Ella dio un paso atrás y se deshizo del resto de su ropa. Los destellos de luz blanca le ofrecieron imágenes de su cuerpo desnudo, sus senos redondos, los pezones firmes y rosados, el estómago plano y el triángulo de vello oscuro entre sus muslos.
Todo su cuerpo se tensó y extendió una mano hacia su cadera. Sus curvas eran generosas y suaves, y podía tocarlas. Podía tenerla en sus brazos y hacer que el mundo se disolviera entre ellos.
– Eres deliciosa -susurró, atrayéndola hacia él. Sus brazos rodearon su cuerpo desnudo y la lujuria desatada tomó las riendas. Había algo increíblemente erótico en una mujer desnuda en una playa oscura y azotada por el viento. Durante un segundo, se preguntó por qué no habían hecho eso antes.

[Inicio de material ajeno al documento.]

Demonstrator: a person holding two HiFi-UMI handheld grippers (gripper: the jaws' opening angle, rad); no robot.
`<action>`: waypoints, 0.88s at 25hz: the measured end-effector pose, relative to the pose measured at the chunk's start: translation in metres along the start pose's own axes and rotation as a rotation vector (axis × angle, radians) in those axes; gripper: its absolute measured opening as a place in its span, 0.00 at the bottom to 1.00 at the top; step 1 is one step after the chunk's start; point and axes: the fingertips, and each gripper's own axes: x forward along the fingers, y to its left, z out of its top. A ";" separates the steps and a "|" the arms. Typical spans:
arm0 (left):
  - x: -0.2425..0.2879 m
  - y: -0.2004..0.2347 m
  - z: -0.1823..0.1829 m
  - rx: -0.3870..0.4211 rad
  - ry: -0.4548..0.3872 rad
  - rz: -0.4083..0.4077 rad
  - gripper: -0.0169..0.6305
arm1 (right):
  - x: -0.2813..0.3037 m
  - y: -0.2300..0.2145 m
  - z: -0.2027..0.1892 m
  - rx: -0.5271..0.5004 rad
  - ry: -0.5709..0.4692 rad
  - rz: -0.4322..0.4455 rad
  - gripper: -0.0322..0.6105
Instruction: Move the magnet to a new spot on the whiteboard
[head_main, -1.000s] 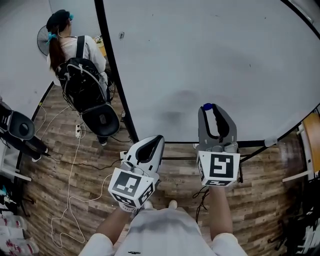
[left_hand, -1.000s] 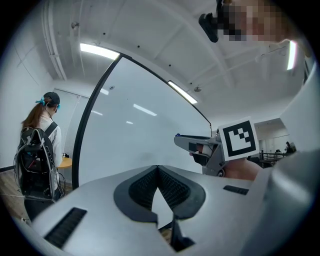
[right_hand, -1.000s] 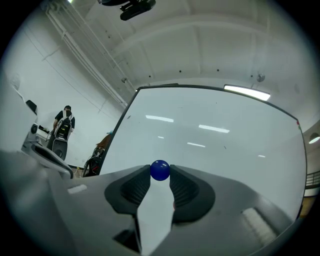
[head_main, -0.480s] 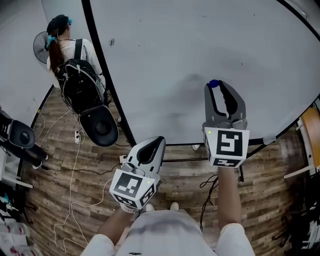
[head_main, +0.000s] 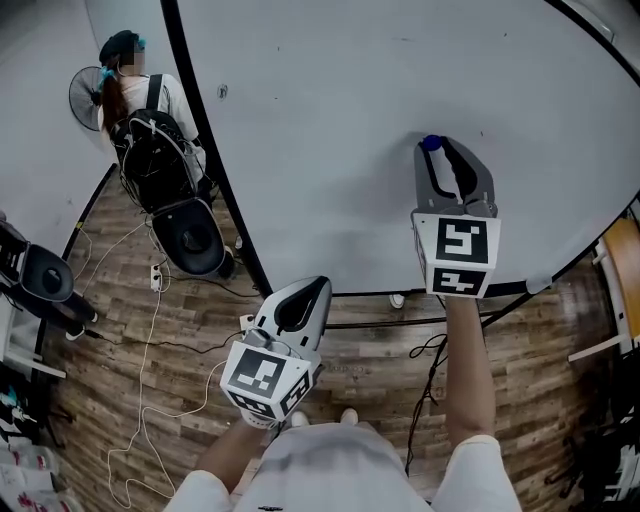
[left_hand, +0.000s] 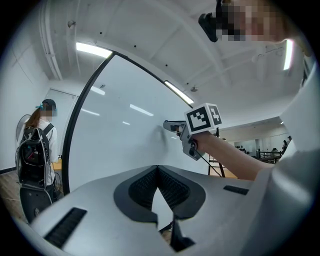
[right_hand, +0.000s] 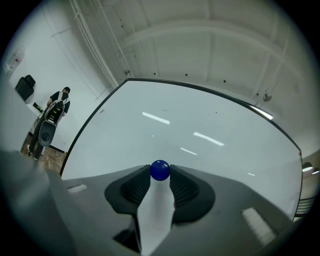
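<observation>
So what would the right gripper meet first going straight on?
Probably a bare patch of the big white whiteboard, the small blue ball magnet in the right gripper touching first; gap unclear.

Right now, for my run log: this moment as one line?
right tool: shut on magnet, facing whiteboard | left tool: shut, empty

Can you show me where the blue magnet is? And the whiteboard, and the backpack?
blue magnet (right_hand: 160, 170): right gripper view, on the middle of the round ball.
whiteboard (head_main: 340, 110): head view, on its bare white surface.
backpack (head_main: 153, 165): head view, on the middle of the black pack.
</observation>
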 end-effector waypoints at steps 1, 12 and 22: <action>0.000 0.001 0.000 0.000 0.001 0.001 0.04 | 0.003 -0.002 0.000 -0.001 0.004 -0.003 0.25; -0.003 0.004 -0.001 -0.002 0.005 0.008 0.04 | 0.025 -0.014 -0.004 -0.022 0.072 -0.038 0.26; -0.002 -0.001 -0.001 0.001 0.010 0.008 0.04 | 0.028 -0.018 -0.008 -0.028 0.088 -0.042 0.26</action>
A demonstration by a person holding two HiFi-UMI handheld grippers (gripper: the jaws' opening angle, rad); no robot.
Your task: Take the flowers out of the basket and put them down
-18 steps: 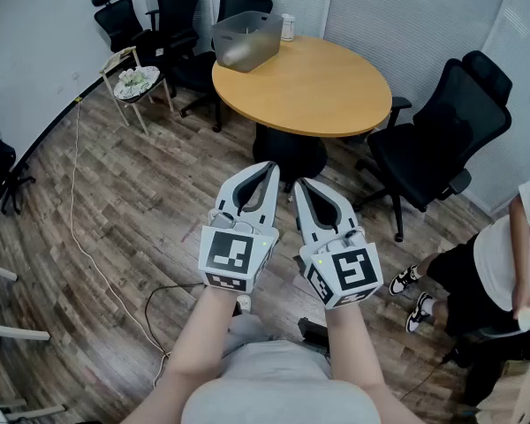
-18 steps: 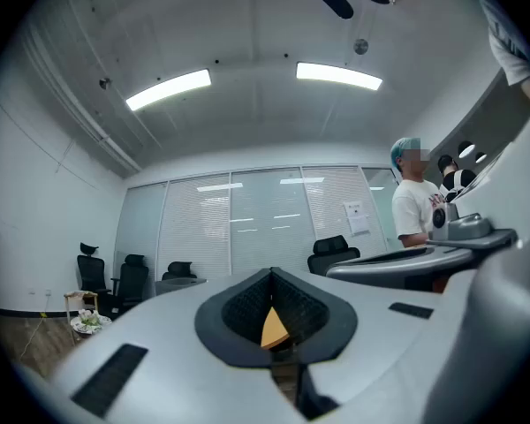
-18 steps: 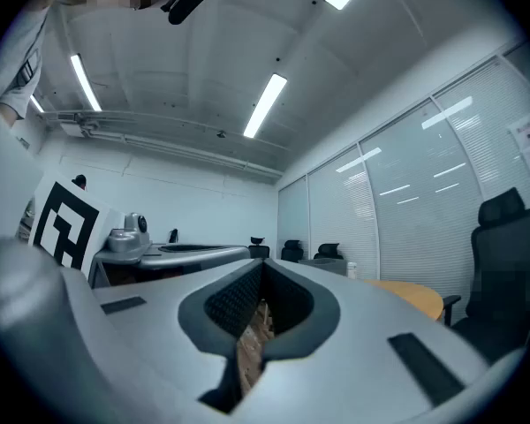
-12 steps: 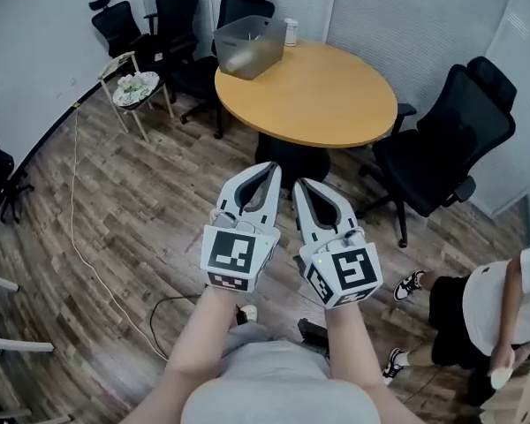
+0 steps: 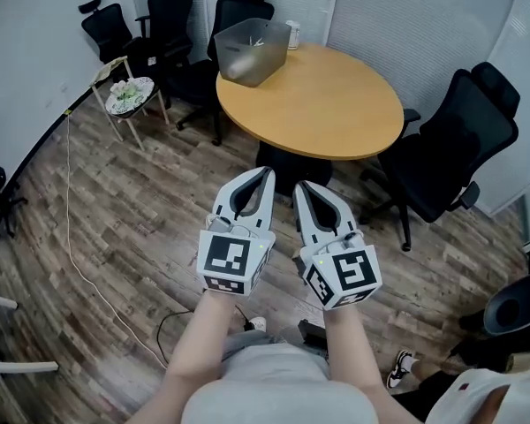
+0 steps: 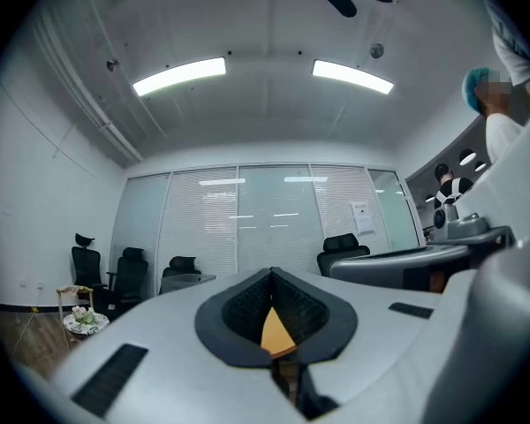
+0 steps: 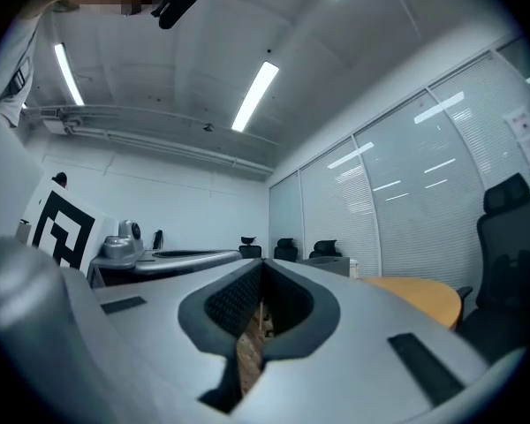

Impaciente, la tumbó sobre el abrigo, se quitó la ropa y se acostó a su lado, bajo la protección del mantel.
Ella sonrió al ver su desnudez, y acarició su cuerpo con la mirada. Después estiró la mano hacia él y enredó los dedos en su pelo húmedo, atrapando su rostro y atrayéndolo para besarlo con pasión.
Él tenía la sensación de que las gotas de lluvia se evaporaban al tocar su piel ardiente. Era la mujer más sexy y maravillosa del mundo y tuvo que contenerse para no penetrarla en menos de cinco segundos. Tragó aire salado y controló la oleada de deseo.
– Te he echado de menos -susurró ella.
Eso hizo que una banda de acero le atenazara el pecho. Tomó su rostro entre las manos y besó sus dulces labios, absorbiendo su sabor.
– Oh, Amanda, esto es tan…
– ¿Real?
Él asintió. Amanda tenía el pelo lleno de arena mojada, se le había corrido el maquillaje y gotas de agua se deslizaban por sus mejillas. Pero nunca había visto una mujer más bella. Las sensaciones lo asaltaron como el ritmo de las olas.
– Lo recuerdo.
– Yo también. Recuerdo que eras fantástico.
– Yo recuerdo que eras bellísima.
– Te deseo. Ahora -ella apretó sus brazos.
– Aún no -rechazó él. No había nada que deseara más. Y nada podría detener lo que iba a ocurrir.
Pero quería que durara. Quería grabarla en su cerebro como antes. Tenía muchas noches largas y solitarias por delante, y quería recuerdos que lo ayudaran a superarlas.
Sabía que estaba siendo egoísta, pero no podía evitarlo. Tocó su seno y sintió la presión firme de su pezón en la palma de la mano.
Ella gimió.
– ¿Te gusta? -preguntó él.
Ella asintió y él pasó el pulgar por el pezón. Ella clavó los dedos en su espalda. Su respuesta avivó el fuego y recorrió todo su cuerpo con las manos, haciendo que su respiración se convirtiera en un gemido y jadeo, mientras disfrutaba de su capacidad de darle placer.
Introdujo los dedos entre sus muslos, encontró el centro de su calor y presionó. Ella le dio la bienvenida flexionando las caderas, y sus ojos se ensancharon.
– Oh, Daniel.
– Lo sé -la besó con pasión-. Lo sé. Déjate llevar.